**Your assignment:** An exact copy of all the data below is required.

===== Data provided

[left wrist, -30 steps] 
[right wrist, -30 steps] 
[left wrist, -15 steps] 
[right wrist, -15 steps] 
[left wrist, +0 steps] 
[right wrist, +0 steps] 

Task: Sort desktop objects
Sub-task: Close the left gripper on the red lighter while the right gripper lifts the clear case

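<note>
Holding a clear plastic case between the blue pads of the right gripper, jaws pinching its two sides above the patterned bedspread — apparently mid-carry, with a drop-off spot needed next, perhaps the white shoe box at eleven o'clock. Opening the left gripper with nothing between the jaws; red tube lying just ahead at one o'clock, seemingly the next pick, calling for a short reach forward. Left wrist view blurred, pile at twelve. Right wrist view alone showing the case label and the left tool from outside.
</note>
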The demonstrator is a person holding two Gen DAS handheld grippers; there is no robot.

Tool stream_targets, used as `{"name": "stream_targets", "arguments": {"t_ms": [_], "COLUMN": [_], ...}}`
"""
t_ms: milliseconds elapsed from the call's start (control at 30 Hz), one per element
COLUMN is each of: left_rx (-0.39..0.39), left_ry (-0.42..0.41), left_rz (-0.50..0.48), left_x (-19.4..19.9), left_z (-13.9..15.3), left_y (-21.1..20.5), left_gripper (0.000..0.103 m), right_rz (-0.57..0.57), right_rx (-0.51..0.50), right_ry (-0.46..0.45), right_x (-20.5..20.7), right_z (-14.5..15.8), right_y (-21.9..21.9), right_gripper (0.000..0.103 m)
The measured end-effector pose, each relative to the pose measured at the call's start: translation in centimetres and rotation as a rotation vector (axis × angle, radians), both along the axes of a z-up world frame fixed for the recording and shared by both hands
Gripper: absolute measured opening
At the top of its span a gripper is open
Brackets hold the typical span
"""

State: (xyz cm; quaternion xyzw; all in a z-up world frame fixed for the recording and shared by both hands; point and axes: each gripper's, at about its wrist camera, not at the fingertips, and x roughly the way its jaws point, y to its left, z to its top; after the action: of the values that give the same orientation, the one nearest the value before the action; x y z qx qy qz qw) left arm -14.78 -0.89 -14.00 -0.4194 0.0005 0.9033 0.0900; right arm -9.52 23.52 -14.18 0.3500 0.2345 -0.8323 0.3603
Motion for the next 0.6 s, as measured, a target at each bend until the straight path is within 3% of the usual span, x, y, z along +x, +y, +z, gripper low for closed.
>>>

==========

**Answer area:**
[left wrist, -30 steps] 
[right wrist, -30 steps] 
[left wrist, -15 steps] 
[right wrist, -15 steps] 
[left wrist, +0 steps] 
[right wrist, +0 steps] 

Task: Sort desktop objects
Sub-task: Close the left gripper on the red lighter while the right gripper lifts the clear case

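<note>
Holding a clear plastic case between the blue pads of the right gripper, jaws pinching its two sides above the patterned bedspread — apparently mid-carry, with a drop-off spot needed next, perhaps the white shoe box at eleven o'clock. Opening the left gripper with nothing between the jaws; red tube lying just ahead at one o'clock, seemingly the next pick, calling for a short reach forward. Left wrist view blurred, pile at twelve. Right wrist view alone showing the case label and the left tool from outside.
</note>
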The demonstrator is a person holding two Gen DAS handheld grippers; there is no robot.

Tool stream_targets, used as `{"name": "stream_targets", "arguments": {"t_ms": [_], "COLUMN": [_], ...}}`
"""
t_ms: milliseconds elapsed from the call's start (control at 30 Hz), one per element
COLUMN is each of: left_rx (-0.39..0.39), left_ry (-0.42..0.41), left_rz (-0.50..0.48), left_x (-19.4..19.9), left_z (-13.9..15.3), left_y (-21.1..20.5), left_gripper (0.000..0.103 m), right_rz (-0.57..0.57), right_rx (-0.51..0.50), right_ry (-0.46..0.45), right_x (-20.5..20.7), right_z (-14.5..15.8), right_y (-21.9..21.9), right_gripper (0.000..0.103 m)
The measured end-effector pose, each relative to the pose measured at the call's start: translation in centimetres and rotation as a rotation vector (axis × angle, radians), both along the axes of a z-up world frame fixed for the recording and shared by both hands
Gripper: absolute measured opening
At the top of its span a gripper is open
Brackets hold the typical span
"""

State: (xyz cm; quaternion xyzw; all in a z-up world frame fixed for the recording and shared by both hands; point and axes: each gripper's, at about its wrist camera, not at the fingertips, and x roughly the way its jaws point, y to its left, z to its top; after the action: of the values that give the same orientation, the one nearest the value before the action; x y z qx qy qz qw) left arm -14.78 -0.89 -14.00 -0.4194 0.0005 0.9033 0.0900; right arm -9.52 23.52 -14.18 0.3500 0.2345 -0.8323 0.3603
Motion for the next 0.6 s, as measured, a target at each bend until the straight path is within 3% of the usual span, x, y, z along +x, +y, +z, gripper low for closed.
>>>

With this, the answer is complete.